I always figured if I had to do this I would work in a (plant) nursery or something like the bunnings garden section, but as it turns out I enjoy tinkering with blogs. So many I am really a Barista FIRE?
Nomad FIRE is a way of living life after reaching FIRE, by choosing to travel rather than living in one spot. Living a nomadic life, travelling the world, can be funded by reaching FIRE, or choosing the digital nomad life. Living in a Van for example, cuts out the huge line expense of accommodation, and I have friends who have moved to Bali, Indonesia, as digital nomads as the cost of living is just so low over there – this is called geographic arbitrage.
The Financial Independence Retire Early community is a growing worldwide community that many aspire to.
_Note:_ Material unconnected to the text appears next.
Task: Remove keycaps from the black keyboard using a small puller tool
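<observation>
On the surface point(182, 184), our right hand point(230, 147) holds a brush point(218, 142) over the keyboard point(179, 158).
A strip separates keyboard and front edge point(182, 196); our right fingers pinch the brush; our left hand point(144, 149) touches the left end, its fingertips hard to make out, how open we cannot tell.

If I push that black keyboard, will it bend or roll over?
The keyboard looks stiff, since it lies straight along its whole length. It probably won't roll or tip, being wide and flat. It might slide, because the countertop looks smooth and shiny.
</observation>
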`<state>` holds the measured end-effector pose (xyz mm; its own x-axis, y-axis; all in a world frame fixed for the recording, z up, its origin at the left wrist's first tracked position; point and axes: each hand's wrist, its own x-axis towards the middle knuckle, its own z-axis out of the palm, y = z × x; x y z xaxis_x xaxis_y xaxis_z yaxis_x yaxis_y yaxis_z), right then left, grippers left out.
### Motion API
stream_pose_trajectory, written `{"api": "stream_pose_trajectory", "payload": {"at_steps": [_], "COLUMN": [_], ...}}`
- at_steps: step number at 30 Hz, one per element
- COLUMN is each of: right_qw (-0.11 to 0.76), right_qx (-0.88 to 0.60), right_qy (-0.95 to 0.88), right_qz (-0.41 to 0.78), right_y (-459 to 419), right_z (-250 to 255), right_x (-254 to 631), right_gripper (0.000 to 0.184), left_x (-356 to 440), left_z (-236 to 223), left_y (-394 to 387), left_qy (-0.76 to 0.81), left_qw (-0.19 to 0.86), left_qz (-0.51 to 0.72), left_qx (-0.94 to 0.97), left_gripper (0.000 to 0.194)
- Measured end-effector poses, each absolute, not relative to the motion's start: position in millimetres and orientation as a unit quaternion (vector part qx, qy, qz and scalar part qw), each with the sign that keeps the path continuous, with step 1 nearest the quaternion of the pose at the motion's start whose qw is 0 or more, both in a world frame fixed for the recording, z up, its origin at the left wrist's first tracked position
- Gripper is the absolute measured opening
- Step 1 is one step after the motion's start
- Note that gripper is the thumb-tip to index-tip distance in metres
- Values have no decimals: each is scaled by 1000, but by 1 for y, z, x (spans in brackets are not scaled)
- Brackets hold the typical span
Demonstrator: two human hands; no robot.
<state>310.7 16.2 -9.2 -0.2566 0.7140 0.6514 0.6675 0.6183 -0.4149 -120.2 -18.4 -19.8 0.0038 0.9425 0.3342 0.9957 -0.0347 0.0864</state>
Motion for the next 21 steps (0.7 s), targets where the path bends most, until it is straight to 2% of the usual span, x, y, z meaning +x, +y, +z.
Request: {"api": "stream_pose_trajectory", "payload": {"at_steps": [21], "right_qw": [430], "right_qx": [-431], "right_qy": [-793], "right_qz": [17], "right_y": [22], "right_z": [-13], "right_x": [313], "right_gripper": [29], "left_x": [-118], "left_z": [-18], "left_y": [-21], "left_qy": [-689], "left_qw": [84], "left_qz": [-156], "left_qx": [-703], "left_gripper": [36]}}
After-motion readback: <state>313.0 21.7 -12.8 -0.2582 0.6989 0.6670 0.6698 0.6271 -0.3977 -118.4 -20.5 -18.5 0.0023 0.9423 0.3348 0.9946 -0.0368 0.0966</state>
If you are happy to live a frugal and minimalist life, you can reach Lean FIRE far sooner than you may realise. For others, their Fat FIRE number may be worth working a bit longer for, to ensure retirement is more comfortable and with higher margins of safety built in. With a bit of planning, a combination of Lean and Fat FIRE may be the right approach – for example Achieving Lean FIRE, then working part-time or on a passion project to supplement passive income – this can enhance your quality of life on your way to Fat FIRE, potentially even coasting a bit after FIRE, whilst still living a (reasonable persons) dream whilst your assets continue to grow!